Adiong endorsed his brother, Bangsamoro member of parliament Zia Alonto Adiong (Lakas–CMD), who won against four other candidates.

| Candidate |  | Party | Votes | % |
|  | Zia Alonto Adiong | Lakas–CMD | 223,631 | 83.83 |
|  | Fatani Abdul Malik | Ummah Party | 29,043 | 10.89 |
|  | Ansaroden Lucman Moner | Independent | 5,833 | 2.19 |
|  | Sultan Bert Mustapha | Reform Party | 5,387 | 2.02 |
|  | Mohammad Razuman | Independent | 2,870 | 1.08 |
| Total |  |  | 266,764 | 100.00 |
| Total votes |  |  | 312,809 | – |
| Registered voters/turnout |  |  | 390,056 | 80.20 |
|  | Lakas–CMD gain from Nacionalista Party |  |  |  |
Source: Commission on Elections

===2nd district===
Incumbent Yasser Balindong of Lakas–CMD ran for a second term.

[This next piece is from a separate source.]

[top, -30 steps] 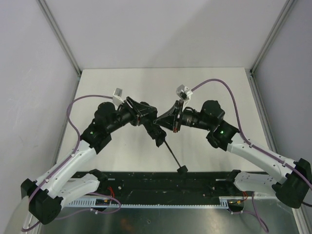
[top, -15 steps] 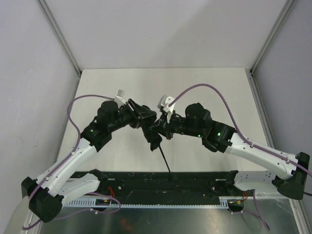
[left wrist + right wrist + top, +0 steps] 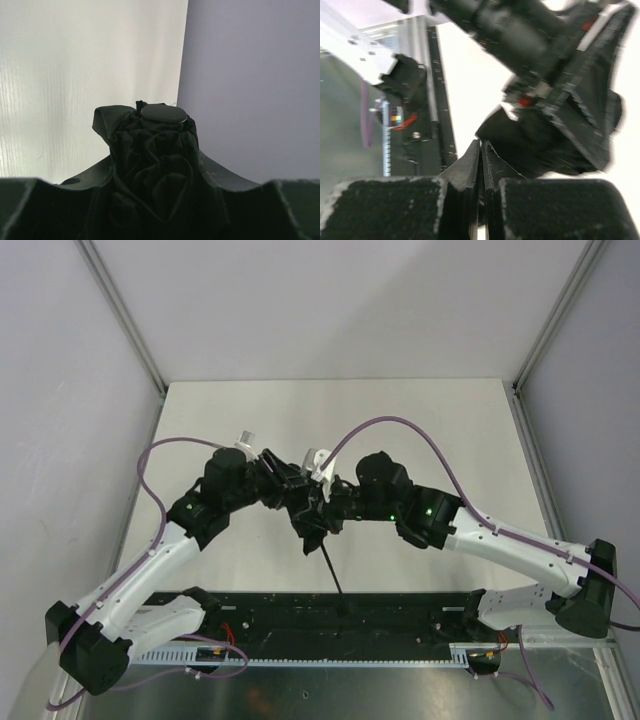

Balindong won re-election against former Autonomous Region in Muslim Mindanao assemblyman Froxy Macarambon (Aksyon Demokratiko) and two other candidates.

| Candidate |  | Party | Votes | % |
|  | Yasser Balindong (incumbent) | Lakas–CMD | 111,704 | 56.19 |
|  | Froxy Macarambon | Aksyon Demokratiko | 83,954 | 42.23 |
|  | Sagusara Andong | Independent | 2,494 | 1.25 |
|  | Abolkhair Maca-ayan | Reform Party | 660 | 0.33 |
| Total |  |  | 198,812 | 100.00 |
| Total votes |  |  | 232,634 | – |
| Registered voters/turnout |  |  | 295,587 | 78.70 |
|  | Lakas–CMD hold |  |  |  |
Source: Commission on Elections

==Maguindanao==
===1st district===
Incumbent Datu Roonie Sinsuat Sr. of the United Bangsamoro Justice Party ran for a second term.

Sinsuat was defeated by Bangsamoro member of parliament Dimple Mastura of PDP–Laban. Five other candidates also ran for representative.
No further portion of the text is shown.